Wholesaler SunnySide Digital is at the forefront of this movement, operating a 35,000-square-foot facility in Colorado Springs. The company refurbishes aging equipment and resells it to overseas buyers who value mining in more cost-effective environments. They expect to receive and renew hundreds of thousands of units around Bitcoin’s halving.
The impending halving will reduce the mining reward from 6.25 Bitcoins to 3.125 Bitcoins. As a result, miners are under pressure to maximize efficiency to maintain profits, with many turning to newer, more efficient machinery, especially in countries like the United States. In high-cost regions, older models are struggling to survive.

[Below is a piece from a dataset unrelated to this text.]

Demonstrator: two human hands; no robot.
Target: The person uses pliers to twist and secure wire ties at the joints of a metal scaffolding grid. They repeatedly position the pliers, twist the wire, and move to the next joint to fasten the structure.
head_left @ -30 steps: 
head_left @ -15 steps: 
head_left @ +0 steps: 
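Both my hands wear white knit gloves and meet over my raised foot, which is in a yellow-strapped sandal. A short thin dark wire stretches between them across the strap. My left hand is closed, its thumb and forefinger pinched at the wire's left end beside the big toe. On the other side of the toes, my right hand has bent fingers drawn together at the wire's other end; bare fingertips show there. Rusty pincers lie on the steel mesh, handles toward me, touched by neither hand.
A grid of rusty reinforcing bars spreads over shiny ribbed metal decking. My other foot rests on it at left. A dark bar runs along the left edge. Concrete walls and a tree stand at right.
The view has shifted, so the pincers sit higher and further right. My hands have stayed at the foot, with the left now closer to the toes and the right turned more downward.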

“This is a natural transition,” said Sunnyside Digital CEO Taras Kulik, noting that buyers of older machines gravitate to areas with the most affordable power. Kulik, who has been promoting the sale of American computers to miners in countries such as Ethiopia, Tanzania, Paraguay and Uruguay, stressed that the impending halving event is accelerating this trend.
Bitcoin miners gather overseas
According to Ethan Vera, COO of Luxor Technology, an estimated 600,000 S19 series computers, which make up the bulk of the current mining infrastructure, are being relocated from the United States to regions primarily in Africa and South America.

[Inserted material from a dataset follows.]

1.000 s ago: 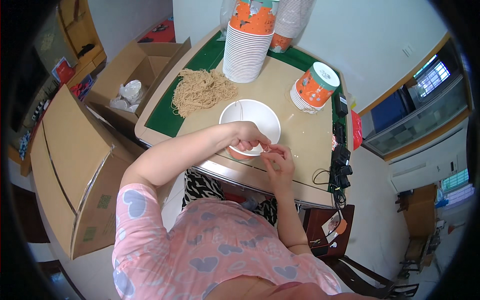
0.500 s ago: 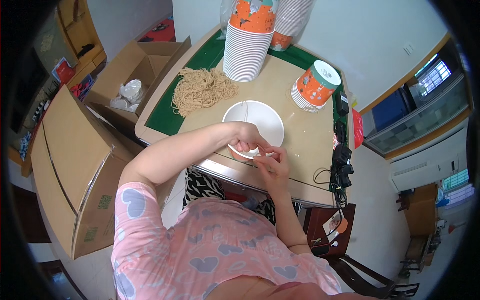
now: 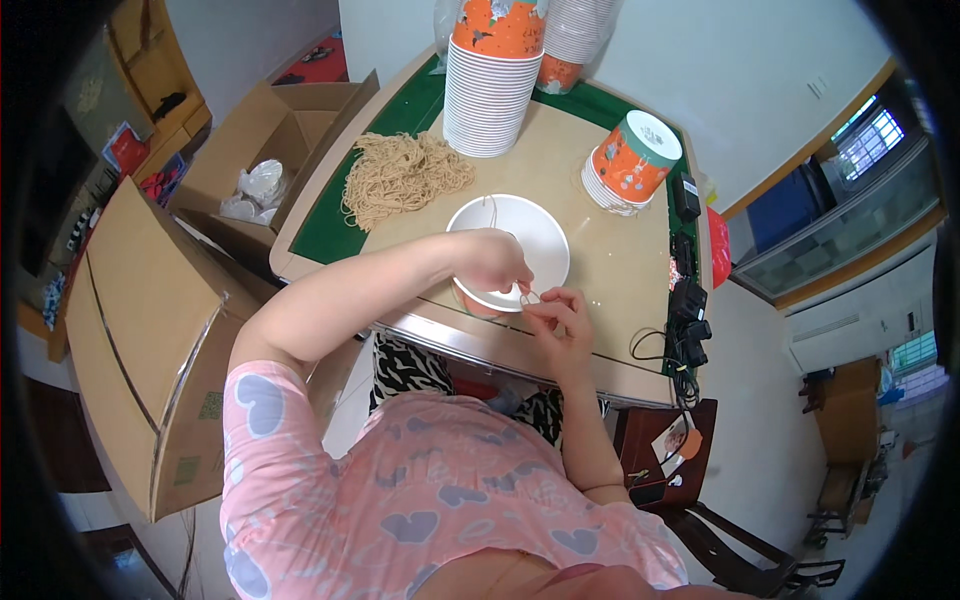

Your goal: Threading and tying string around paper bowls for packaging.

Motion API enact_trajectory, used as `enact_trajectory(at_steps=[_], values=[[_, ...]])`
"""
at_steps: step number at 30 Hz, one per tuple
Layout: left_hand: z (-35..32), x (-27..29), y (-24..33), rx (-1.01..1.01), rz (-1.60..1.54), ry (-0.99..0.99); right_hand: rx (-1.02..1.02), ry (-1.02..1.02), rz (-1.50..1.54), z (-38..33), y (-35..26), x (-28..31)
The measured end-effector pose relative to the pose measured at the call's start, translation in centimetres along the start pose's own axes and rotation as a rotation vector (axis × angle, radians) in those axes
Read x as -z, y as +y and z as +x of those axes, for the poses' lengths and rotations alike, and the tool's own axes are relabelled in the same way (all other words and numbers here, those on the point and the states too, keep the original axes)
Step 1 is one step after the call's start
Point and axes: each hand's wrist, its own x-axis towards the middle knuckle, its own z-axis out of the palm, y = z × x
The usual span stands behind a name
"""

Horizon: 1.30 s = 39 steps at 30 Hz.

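A paper bucket (image 3: 540,240), white inside and orange outside, stands at the near edge of the table, its mouth facing up. My left hand (image 3: 494,262) is over its near left side, fingers curled on a thin beige string (image 3: 527,296). Just right of the near rim, my right hand (image 3: 562,320) pinches the same string between thumb and fingertips. The strand forms a small loop between the two hands. Another bit of string lies over the bucket's far rim. A heap of loose beige string (image 3: 405,175) lies beyond my left forearm.
A tall stack of paper buckets (image 3: 488,100) stands at the back, with a bagged stack (image 3: 578,45) behind it. An upside-down bucket stack (image 3: 632,165) is on the right. Black adapters and cables (image 3: 686,310) line the right edge. Cardboard boxes (image 3: 150,340) stand left of the table.
Both hands have shifted slightly: the fingertips have drawn a little apart, and the right hand is a bit farther right, showing a string loop between them. The view has tilted slightly.
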Motion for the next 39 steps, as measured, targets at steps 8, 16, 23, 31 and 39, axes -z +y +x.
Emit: enact_trajectory(at_steps=[8,16,23,31,39], values=[[0.8,-0.4,1.2,0.160,0.199,-0.110,-0.083,-0.062,0.114,1.4,-1.5,0.4],[0.0,-0.6,0.5,0.098,0.020,-0.173,-0.052,-0.031,0.056,0.9,-1.0,0.5],[-0.4,-1.7,-1.7,-0.332,-0.126,0.060,-0.143,0.160,0.337,-0.1,-0.4,-0.8],[-3.6,-7.0,-2.0,-0.677,0.352,0.650,-0.367,0.328,0.624,0.2,-0.5,-1.7],[-2.9,-8.4,-3.7,-0.803,0.235,0.758,-0.319,0.414,0.621,0.0,-0.3,-1.6]])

Jalan Merelud, CEO of Hashlabs Mining, said that while older machines may no longer be profitable in the U.S. after the halving, they can still be profitable if hosted in areas with lower electricity costs. Point out that there is a possibility.
Despite the risks associated with international relocation, such as transportation costs and safety concerns, miners like Nuo Xu are forced to move equipment to areas where electricity is cheaper. Xu highlighted the huge difference in electricity prices between the United States and regions like Ethiopia, where costs are significantly lower.
Notably, not all U.S.-based equipment leaves the country. Publicly traded companies like Bit Digital are choosing to hold on to their old equipment and leverage them to generate profits when Bitcoin prices soar.
Miners around the world are investing in new hardware in preparation for the halving. The crypto mining researcher TheMinerMag reports that since February 2023, his major public Bitcoin mining companies have collectively ordered machines worth more than $1 billion.